▶ [TASK GOAL] Go line by line through the data below, counting each one that has "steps", and give the final count only.

▶ [RECORDED DATA]
-*-*-

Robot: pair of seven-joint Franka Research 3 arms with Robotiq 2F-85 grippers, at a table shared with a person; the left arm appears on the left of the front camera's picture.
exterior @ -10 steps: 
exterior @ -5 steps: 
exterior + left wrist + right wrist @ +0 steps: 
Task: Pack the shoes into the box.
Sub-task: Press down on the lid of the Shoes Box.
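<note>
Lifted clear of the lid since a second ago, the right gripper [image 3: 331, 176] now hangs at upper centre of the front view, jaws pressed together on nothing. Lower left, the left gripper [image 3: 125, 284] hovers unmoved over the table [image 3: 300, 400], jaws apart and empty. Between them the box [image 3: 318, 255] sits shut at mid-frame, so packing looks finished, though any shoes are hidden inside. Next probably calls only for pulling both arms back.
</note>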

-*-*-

▶ [SOLUTION TO THE PROBLEM] 3